Input records Block Start
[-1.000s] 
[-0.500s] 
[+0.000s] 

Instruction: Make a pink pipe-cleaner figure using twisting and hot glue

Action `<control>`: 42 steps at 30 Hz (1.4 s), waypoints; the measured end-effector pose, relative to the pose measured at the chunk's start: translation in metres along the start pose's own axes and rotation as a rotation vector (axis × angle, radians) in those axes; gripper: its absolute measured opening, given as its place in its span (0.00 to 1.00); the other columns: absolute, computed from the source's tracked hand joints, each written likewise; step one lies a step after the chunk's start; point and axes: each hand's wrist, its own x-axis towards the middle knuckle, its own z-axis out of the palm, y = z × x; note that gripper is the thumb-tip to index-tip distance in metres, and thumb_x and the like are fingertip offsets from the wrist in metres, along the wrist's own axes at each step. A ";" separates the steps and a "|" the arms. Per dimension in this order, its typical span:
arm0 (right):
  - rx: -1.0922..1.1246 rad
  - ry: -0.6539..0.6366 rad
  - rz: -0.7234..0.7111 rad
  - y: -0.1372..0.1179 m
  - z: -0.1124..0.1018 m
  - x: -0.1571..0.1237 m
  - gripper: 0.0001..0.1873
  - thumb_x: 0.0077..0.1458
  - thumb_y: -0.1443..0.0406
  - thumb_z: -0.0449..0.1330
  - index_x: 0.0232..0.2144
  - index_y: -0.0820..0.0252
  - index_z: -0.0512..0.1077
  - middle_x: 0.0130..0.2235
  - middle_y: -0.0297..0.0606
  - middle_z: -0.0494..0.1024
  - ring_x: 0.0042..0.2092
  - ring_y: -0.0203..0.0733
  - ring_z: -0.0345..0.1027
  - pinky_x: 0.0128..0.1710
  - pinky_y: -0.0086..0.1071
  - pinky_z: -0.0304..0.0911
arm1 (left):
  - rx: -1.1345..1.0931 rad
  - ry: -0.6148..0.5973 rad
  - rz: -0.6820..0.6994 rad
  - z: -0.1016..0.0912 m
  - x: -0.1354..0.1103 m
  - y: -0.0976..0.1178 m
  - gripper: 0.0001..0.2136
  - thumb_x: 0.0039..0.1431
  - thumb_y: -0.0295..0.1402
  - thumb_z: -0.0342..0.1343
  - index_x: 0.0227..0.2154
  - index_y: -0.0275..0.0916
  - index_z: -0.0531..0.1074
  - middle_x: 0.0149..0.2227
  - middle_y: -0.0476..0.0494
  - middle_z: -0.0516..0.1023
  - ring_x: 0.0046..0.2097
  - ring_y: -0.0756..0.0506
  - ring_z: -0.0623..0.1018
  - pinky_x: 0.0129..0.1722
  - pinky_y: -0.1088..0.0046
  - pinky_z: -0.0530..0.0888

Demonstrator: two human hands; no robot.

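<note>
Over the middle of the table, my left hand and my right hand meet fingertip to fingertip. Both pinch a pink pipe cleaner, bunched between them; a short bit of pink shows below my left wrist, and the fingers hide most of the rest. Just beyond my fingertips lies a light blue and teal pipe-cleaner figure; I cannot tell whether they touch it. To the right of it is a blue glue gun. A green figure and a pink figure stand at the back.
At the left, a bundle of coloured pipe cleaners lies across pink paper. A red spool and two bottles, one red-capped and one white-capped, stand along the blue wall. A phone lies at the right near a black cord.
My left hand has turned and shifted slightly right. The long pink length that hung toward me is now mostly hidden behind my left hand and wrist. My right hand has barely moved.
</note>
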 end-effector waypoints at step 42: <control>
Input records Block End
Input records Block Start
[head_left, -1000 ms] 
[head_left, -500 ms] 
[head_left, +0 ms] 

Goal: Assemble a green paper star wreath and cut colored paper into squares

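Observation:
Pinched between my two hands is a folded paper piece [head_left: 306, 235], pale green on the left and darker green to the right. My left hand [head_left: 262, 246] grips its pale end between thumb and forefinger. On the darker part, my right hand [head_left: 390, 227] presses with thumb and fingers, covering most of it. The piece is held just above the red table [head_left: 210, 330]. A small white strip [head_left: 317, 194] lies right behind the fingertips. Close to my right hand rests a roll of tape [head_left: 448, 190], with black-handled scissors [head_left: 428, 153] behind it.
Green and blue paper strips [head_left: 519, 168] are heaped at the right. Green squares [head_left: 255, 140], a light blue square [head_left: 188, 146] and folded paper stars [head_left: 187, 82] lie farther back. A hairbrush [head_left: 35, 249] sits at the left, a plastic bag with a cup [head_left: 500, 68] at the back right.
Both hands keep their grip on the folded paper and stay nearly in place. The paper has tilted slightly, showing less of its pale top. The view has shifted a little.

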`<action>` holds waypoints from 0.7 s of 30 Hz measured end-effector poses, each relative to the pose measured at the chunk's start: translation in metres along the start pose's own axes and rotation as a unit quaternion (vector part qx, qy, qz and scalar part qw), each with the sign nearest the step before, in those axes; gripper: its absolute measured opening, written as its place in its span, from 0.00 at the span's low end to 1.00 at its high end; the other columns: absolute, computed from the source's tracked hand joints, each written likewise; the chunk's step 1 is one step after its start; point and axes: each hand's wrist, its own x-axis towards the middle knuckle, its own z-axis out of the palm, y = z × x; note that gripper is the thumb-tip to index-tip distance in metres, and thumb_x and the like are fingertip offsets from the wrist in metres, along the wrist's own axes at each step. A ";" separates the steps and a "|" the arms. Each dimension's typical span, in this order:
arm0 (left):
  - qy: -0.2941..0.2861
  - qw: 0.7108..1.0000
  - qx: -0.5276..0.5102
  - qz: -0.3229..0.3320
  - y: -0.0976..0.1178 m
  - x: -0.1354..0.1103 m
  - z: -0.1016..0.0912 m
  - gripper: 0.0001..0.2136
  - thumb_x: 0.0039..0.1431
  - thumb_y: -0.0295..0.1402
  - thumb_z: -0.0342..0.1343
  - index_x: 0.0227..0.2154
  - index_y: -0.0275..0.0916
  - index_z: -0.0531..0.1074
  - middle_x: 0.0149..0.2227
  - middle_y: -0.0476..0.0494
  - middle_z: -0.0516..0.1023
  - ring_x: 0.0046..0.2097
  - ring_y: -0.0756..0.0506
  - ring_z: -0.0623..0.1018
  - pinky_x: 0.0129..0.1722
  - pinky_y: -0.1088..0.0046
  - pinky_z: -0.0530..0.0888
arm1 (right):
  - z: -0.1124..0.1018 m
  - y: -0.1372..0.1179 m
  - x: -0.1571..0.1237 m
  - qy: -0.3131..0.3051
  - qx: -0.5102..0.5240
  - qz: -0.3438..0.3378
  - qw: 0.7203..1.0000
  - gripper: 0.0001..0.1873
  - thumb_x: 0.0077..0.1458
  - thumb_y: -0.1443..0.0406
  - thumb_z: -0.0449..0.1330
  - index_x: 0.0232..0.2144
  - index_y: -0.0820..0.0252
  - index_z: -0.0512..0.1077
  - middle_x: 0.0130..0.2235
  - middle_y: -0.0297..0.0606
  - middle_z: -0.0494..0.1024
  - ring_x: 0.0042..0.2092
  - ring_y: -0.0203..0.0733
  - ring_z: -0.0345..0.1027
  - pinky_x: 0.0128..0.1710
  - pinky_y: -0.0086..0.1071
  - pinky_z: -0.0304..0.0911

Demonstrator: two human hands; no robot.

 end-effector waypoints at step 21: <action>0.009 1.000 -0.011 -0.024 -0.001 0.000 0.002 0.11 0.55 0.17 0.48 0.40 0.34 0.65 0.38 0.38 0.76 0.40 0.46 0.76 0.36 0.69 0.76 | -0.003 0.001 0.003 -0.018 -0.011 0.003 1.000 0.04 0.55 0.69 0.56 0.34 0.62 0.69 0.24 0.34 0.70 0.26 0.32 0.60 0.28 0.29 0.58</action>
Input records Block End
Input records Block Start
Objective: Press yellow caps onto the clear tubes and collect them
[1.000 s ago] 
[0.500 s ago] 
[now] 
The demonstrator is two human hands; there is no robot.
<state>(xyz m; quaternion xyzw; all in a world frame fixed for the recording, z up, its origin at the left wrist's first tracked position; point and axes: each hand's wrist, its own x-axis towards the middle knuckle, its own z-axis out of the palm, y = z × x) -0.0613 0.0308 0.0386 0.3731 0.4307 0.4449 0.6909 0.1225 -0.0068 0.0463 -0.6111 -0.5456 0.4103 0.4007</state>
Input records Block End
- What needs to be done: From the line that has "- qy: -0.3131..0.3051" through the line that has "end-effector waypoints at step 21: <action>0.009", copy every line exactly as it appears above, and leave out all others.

- Completed task:
  - qy: -0.3131..0.3051
  - qx: -0.5102..0.5240
  - qz: -0.3438..0.3378
  - qw: 0.7203..1.0000
  - gripper: 0.0001..0.1873
  - thumb_x: 0.0077..0.1458
  - thumb_y: -0.1443..0.0406
  - thumb_z: -0.0449..0.1330
  - index_x: 0.0232..0.2144
  - index_y: -0.0820..0.0252
  - index_z: -0.0512..0.1077
  - middle_x: 0.0130..0.2235
  - middle_y: -0.0297..0.0606
  - middle_z: -0.0494..0.1024
  - ring_x: 0.0042..0.2092
  - ring_y: -0.0203..0.0733
  - ring_z: -0.0345..0.1027
  - pinky_x: 0.0128..0.1710
  - pinky_y: -0.0086..0.1071
  - pinky_z: -0.0304..0.0911

Demonstrator: two human hands; no robot.

 end-effector waypoints at step 21: <action>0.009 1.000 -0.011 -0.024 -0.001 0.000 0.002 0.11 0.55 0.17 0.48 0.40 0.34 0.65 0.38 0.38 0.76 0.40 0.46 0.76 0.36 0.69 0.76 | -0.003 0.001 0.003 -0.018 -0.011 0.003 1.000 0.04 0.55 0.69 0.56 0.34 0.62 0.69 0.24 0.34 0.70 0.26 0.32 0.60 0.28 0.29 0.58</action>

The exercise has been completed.